Nous avions plusieurs relations communes, j’aurais aimé le rencontrer, les hasards de l’existence en ont décidé autrement. La lecture d’Autoportrait aux yeux crevés ne fait qu’aviver ce regret. Ce précieux petit livre réunit un choix de ses aphorismes, écrits durant les cinq dernières années de sa vie. La maladie, l’hôpital, la certitude de la mort proche sont évidemment très présents en ces pages, mais ils sont traités avec un humour noir, un détachement stoïque qui laissent pantois. Le détachement de soi, la juste distance me semblent du reste la qualité principale du regard de Normand Lalonde, qu’il considère le monde et ses petites vanités ou qu’il s’observe lui-même, sujet vivant, sujet pensant, sujet écrivant.

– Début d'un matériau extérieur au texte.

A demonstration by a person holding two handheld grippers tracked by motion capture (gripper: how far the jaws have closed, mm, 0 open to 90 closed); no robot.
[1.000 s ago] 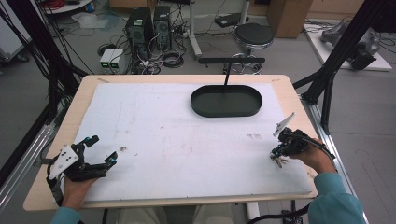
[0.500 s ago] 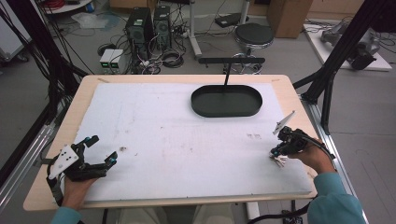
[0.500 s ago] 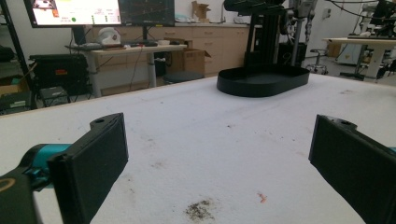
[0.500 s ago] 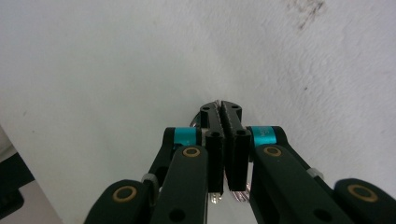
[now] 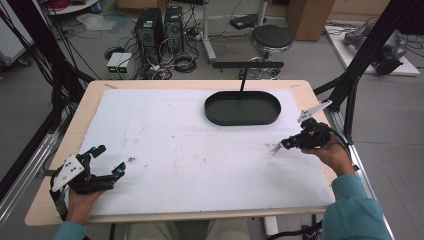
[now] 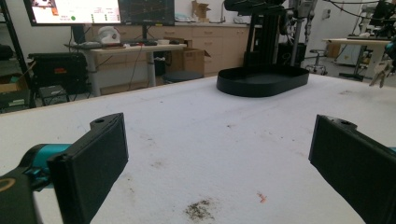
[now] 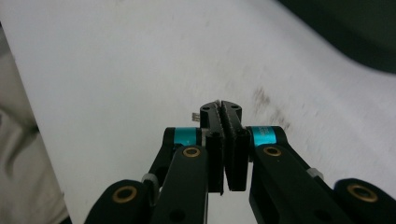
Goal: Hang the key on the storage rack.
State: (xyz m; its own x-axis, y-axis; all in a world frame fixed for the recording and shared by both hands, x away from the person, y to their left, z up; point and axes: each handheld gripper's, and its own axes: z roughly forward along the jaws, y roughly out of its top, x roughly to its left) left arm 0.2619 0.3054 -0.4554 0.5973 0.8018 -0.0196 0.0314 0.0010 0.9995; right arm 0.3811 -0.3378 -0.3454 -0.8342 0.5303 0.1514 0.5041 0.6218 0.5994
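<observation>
Your sleeves: teal. Your left gripper (image 5: 107,160): black jaws, teal joints, grey three-cornered plate. Your right gripper (image 7: 222,108): black links, teal bands, brass pivots.

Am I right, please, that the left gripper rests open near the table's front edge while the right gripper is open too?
Not quite: the right gripper is shut, its jaws pressed together on something small and thin, as the right gripper view shows. The left gripper does rest open near the front edge of the table.
</observation>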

On ne s’étonnera pas non plus que cet amoureux de Bouvard et Pécuchet soit des plus attentifs à la part de bêtise qui sommeille en chacun, aux lieux communs, aux idées reçues, aux expressions toutes faites, qu’il sait à merveille détourner, à peine, juste ce qu’il faut pour vous obliger à vous arrêter sur le sens des mots. Lalonde est un maître de la déstabilisation douce.
L’aphorisme est un genre qui ne pardonne pas. Trop souvent triomphent le jeu de mots facile, le moralisme plat et l’astuce de comptoir, qui ferment le sens ou le rabattent sur le trivial au lieu de l’ouvrir sur l’imaginaire. S’il faut pinailler, je n’ai relevé dans ces soixante pages que deux jeux de mots un peu convenus, comme on en a tous fait à quinze ans. Partout ailleurs, le paradoxe, l’humour, la faculté d’étonnement rendent le langage et la pensée à leur pouvoir poétique d’ébranlement. Le trait d’esprit porte pour une fois bien son nom, petite flèche affutée d’un esprit rare et fin qui avait l’élégance du cœur.
Normand Lalonde, Autoportrait aux yeux crevés. Petites méchancetés et autres gentillesses. Postface émue de Manon Riopel et Jean-François Vallée, dédiée au souvenir de leur ami. L’Oie de Cravan, 2016, 60 pages.